9 Because some distributions here are skewed, we considered placing these lines at the medians. But because our duration and beat strength are coarse-grained, the medians ended up being misleading in two ways. First, distributions that are rather different sometimes had the same median. For example, the plot below shows that the mean durations for penults and ultimas of penult-prominent words are 0.7 beats and 1.0 beats. Their medians, however, are the same (0.5 beats); the longer tail for the ultimas is not enough to pull the median up to the next possible value, 0.75 beats. Second, distributions that are similar sometimes had rather different medians. The subtle difference between a distribution where almost half of the tokens are downbeats, and one where just over half of the tokens are downbeats, produces a correspondingly subtle difference in means, but a large difference in medians.

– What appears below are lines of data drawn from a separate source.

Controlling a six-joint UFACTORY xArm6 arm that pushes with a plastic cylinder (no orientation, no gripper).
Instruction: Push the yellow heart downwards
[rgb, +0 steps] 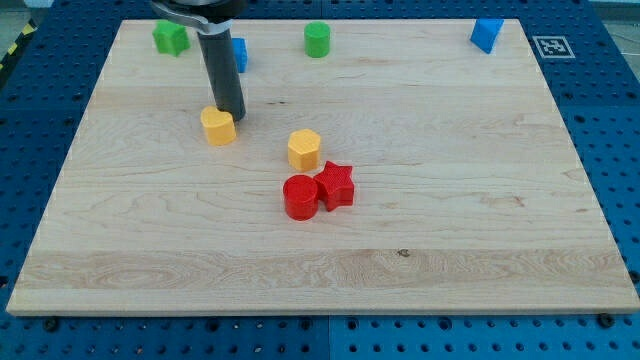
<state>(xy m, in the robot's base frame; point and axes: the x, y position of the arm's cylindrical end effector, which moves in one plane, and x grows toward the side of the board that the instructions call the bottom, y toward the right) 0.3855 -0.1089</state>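
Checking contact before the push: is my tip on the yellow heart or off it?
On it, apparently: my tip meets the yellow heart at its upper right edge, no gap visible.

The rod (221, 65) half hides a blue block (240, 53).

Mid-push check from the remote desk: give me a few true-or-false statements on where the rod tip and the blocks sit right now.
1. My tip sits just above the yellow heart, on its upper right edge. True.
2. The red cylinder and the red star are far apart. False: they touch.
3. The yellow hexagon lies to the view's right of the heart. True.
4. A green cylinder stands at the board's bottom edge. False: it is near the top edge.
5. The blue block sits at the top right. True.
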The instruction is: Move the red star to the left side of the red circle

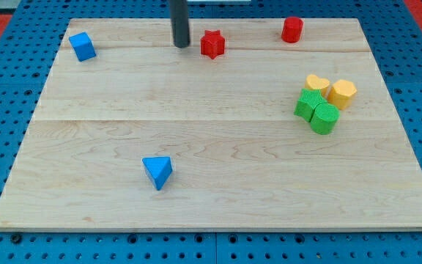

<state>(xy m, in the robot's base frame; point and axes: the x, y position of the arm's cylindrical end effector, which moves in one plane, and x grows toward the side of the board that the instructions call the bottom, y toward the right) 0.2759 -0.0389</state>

10 Our list of enclitics comprises ako, ka, siya, kami, kata, kita, tayo, kayo, sila, ko, mo, niya, ta, ninyo, nila, kita, na, pa, nga, talaga, po, ho, pala, yata, sana, nawa, ba, baga, namin, natin,din, rin, man, naman, lang, lamang, daw and raw, plus the combination of each of these with -ng, ’t and ’y. Because na has non-enclitic homophones, we hand-coded all 52 instances of na in the song corpus, marking 16 of them as non-enclitic.

11 Excluding function words that should not be phrase-final, namely the plural marker mga, the preposition-like nasa and linker-suffix-bearing numerals, demonstrative pronouns and personal pronouns, which in our corpus were aking, akong, ating, inyong, isang, itong, iyong, kayong, kitang, nating, nilang, nitong, siyang and tayong. These words were always coded as phrase-medial, except for one token of kayong ‘you’ that was line-final.

12 Tan et al. (Reference Tan, Lustig and Temperley2019) implement a different procedure to correct for anticipatory syncopation: a syllable on a weak nth note is considered as though it actually began on the next nth note, as long as no other syllables begin on or before that next nth note. (Working with English-language music, Tan et al. apply this correction only to stressed syllables, but we ignored stress so as not to bias the results to make stressed syllables appear stronger.) For example, the ram of maramdaman begins on the weak eighth note of a beat (i.e., the second of the two eighth notes in that beat), so it would be considered as if it began on the next eighth note, which is the downbeat of the next measure. As with our strongest-beat-contained procedure, ram is thus treated as though it really began on a downbeat. Unlike in our procedure, the di of hindi would also be promoted, from the second half of a beat to the beginning of the measure’s third beat. This is because our procedure requires the note to continue into a position to be promoted to it, and Tan et al.’s does not. Only 1.3% of syllables had different corrected strengths under the two procedures, so we did not pursue a reanalysis of the data under Tan et al.’s procedure.

13 Measures (10a)–(10d) are restricted to non-line-final words.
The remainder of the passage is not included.